Reconociendo la revolución positiva que supone internet para todos, no podemos dejar de valorar también los riesgos que conlleva. Entrar a páginas web exclusivas para adultos (juego, pornografía, violencia, …). Realizar actividades inseguras para su intimidad personal o su integridad física, tales como chatear con extraños y/o aceptarlos como amigos en la red, colgar imágenes en internet, facilitar datos personales o familiares, utilizar la web cam, favorecer encuentros con personas desconocidas, permitir la instalación en el equipo de programas informáticos enviados por extraños…. Este caldo de cultivo se produce predominantemente en las redes sociales y en los chats. Circunstancias tales pueden derivar en apropiaciones no autorizadas de imágenes u otros datos personales de los jóvenes, acoso en las redes, delitos de naturaleza sexual; también puede suponer la involucración progresiva de los jóvenes en eventos o actividades que vayan contra la legislación o el orden público.

Cualquier agresión de este tipo es susceptible de tener una rapidísima difusión incontrolada en internet, pudiendo llegar a afectar la reputación online de una persona. Por otra parte, cada vez es más frecuente el tratamiento de adicciones a la red o al uso de videojuegos por los jóvenes, que les lleva a una conexión desmedida en el tiempo a internet, pudiendo interferir en su vida personal, familiar, social, escolar, etc, llevarles al fracaso escolar, al aislamiento familiar o social y en ocasiones a la ludopatía, por su enganche progresivo a páginas de juegos de azar online.
 
Lo accesible de internet, no significa que los menores estén autorizados o estén preparados para entrar a todo su contenido y utilizarlo de un modo seguro; este es el reto al que nos enfrentamos.

En un mundo digitalizado es importante educar a los menores en la utilización y acceso a los  entornos virtuales, de modo que puedan beneficiarse de esta herramienta, favoreciendo una utilización sana y productiva para ellos, pero siempre desde la protección y el respeto a su persona. Debe quedar siempre salvaguardado el honor, la intimidad personal y familiar, la propia imagen, la dignidad, la integridad física, el patrimonio... Es importante buscar un uso de internet equilibrado y racional, es decir, que permita a la persona el control de las tecnologías y no a la inversa, y al mismo tiempo un uso seguro, lo que implica que no queden desprotegidos los derechos e intereses de los más vulnerables: los menores de edad.

Para ello es fundamental la colaboración de diferentes agentes sociales tanto en la esfera privada, como en el ámbito de lo público (políticas favorecedoras, organizaciones no gubernamentales, centros educativos, fuerzas y cuerpos de seguridad, agentes sociales, familias…).

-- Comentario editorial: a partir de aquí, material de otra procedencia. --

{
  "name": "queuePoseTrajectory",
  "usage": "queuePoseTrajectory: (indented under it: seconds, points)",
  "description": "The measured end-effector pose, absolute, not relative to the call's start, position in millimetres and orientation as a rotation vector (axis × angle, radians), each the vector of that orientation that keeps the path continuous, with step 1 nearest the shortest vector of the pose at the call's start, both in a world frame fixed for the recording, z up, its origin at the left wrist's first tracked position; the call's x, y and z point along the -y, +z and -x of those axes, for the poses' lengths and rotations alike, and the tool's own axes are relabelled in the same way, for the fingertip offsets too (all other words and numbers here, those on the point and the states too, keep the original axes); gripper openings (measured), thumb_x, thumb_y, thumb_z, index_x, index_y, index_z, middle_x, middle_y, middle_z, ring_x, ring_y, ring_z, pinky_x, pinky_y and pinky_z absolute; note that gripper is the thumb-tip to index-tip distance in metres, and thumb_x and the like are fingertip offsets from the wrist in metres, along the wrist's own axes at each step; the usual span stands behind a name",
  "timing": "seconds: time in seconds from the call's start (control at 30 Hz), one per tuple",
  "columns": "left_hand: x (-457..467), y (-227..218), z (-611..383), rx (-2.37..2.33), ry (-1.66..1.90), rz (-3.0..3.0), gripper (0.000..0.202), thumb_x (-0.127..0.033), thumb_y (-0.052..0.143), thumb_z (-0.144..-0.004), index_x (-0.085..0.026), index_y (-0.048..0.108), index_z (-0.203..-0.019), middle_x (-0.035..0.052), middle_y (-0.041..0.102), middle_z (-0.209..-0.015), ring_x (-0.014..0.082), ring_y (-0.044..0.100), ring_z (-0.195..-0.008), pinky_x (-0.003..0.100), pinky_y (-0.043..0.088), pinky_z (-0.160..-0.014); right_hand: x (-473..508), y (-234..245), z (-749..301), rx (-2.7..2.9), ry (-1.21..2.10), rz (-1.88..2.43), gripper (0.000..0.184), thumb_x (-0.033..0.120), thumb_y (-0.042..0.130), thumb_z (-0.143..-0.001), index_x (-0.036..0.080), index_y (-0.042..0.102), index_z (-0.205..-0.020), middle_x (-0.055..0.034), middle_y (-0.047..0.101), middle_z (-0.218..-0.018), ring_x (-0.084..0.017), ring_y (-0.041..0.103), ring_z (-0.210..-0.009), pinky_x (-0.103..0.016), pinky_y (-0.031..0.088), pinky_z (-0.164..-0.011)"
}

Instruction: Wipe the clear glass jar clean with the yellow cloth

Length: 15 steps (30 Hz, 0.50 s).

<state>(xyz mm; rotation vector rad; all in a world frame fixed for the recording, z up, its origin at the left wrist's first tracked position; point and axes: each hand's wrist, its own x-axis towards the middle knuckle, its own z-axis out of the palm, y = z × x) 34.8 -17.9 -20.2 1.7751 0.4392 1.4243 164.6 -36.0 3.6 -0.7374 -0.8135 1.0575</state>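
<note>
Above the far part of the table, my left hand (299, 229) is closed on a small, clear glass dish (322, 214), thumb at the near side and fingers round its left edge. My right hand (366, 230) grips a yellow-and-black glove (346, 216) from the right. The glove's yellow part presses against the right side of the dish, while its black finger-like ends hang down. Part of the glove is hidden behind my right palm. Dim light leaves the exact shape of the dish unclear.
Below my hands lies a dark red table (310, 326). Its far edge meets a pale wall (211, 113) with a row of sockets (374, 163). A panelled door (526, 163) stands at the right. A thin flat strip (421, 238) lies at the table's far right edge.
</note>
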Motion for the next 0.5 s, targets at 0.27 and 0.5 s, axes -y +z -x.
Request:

En este sentido la formación de padres y educadores es crucial, tanto en la esfera preventiva, lo que permite un control parental no excesivo pero sí eficaz y al mismo tiempo un acompañamiento enriquecedor sin duda para ambas partes, como en la esfera resolutiva, a la hora de afrontar los problemas que se pudieran plantear a los niños y jóvenes en la red, para lo cual es muy importante fortalecer la comunicación y los lazos de confianza con nuestros hijos.